WHAT THIS TASK INVOLVES :: Pull every line containing "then" out of the material below.

DATA SECTION ::
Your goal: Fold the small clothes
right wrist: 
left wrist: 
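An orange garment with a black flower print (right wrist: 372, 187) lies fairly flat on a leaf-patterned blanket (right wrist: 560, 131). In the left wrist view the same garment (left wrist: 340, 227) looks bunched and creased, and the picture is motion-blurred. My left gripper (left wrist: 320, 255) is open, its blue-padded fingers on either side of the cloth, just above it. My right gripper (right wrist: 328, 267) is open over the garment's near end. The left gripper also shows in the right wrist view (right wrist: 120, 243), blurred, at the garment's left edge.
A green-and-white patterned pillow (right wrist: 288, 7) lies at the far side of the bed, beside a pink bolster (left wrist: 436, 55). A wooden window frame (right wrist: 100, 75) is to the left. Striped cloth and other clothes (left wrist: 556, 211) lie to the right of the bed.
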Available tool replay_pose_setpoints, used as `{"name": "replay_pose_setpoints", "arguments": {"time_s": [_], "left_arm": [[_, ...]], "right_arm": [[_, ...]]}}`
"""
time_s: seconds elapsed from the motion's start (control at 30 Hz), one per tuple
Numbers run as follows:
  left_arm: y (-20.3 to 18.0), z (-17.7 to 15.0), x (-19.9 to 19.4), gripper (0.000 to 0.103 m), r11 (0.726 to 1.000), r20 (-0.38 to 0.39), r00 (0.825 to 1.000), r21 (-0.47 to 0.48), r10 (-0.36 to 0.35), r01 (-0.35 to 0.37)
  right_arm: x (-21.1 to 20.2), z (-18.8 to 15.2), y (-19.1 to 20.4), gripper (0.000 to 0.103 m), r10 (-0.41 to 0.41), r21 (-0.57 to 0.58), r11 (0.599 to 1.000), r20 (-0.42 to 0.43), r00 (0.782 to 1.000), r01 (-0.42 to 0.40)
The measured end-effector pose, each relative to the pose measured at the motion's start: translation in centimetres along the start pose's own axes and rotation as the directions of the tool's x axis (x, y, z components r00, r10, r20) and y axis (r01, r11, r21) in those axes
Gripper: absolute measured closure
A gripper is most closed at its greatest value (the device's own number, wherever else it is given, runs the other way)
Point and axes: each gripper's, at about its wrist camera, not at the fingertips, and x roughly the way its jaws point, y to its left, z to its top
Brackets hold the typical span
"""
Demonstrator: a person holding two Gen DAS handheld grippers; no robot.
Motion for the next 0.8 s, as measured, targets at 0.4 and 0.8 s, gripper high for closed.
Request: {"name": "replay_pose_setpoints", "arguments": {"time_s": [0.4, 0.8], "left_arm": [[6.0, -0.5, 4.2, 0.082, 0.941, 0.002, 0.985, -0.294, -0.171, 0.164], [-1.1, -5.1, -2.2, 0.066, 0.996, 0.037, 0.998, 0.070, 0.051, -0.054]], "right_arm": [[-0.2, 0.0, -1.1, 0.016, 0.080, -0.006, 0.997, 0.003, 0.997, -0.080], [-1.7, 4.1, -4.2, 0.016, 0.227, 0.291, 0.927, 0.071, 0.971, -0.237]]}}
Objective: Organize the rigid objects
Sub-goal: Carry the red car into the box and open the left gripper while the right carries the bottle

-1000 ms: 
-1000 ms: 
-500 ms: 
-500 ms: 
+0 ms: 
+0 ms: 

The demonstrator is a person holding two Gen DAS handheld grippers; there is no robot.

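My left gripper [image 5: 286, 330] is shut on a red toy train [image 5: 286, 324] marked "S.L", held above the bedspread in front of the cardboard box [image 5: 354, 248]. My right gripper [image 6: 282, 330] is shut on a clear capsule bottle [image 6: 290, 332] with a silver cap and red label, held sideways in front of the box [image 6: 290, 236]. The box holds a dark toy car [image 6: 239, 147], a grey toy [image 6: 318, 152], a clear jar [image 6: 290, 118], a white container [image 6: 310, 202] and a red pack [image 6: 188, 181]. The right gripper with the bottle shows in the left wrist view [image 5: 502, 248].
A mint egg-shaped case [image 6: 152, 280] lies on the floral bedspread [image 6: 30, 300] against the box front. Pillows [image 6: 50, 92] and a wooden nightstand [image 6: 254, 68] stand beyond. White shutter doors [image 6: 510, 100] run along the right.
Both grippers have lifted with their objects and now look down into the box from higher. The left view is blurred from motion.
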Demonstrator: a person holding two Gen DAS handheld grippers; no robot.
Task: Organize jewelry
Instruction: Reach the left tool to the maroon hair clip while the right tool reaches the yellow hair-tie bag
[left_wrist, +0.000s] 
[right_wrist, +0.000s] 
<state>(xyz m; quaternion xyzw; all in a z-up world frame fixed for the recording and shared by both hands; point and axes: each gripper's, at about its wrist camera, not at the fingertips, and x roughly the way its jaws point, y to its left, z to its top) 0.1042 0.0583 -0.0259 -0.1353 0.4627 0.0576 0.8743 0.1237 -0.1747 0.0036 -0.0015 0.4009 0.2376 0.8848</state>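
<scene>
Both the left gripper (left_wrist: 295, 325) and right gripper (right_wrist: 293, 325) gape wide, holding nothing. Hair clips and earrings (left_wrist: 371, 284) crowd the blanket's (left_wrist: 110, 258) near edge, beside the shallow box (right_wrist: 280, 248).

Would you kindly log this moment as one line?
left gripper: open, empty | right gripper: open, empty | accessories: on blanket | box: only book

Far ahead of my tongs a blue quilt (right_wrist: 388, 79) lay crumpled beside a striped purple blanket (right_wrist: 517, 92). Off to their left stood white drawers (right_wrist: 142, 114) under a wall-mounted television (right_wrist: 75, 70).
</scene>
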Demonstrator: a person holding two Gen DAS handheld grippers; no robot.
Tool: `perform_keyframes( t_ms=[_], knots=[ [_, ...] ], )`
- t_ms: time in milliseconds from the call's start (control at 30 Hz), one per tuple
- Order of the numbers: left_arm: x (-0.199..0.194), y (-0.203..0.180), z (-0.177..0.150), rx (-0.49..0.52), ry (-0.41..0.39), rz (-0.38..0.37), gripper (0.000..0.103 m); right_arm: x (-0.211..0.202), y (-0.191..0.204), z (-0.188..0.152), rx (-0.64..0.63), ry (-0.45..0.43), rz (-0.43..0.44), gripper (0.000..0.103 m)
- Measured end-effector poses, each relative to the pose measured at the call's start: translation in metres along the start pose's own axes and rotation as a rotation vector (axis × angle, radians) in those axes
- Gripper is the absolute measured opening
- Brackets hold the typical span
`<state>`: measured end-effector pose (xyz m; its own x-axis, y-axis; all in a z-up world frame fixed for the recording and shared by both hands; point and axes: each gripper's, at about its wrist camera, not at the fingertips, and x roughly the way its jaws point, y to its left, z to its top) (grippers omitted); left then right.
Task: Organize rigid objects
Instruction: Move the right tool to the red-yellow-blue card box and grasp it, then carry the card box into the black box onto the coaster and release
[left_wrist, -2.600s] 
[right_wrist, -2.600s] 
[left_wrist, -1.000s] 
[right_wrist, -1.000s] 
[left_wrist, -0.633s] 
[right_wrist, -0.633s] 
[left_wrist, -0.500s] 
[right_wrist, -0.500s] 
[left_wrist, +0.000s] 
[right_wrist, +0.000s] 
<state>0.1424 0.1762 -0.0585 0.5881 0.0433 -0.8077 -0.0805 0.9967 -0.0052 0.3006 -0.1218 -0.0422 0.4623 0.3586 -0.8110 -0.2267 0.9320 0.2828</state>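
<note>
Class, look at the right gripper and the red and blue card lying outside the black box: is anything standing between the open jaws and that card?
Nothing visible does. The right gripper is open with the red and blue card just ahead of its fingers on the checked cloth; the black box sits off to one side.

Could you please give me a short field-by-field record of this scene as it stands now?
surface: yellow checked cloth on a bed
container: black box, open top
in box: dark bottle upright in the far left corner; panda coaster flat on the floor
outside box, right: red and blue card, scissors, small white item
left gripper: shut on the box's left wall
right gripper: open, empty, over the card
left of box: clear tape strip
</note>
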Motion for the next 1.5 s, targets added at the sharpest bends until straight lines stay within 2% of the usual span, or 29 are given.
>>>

RESULT BELOW ::
`<state>`: measured end-effector pose (xyz m; its own x-axis, y-axis; all in a z-up world frame fixed for the recording and shared by both hands; point and axes: each gripper's, at about its wrist camera, not at the fingertips, and x roughly the way its jaws point, y to its left, z to its top) (grippers omitted); left then right.
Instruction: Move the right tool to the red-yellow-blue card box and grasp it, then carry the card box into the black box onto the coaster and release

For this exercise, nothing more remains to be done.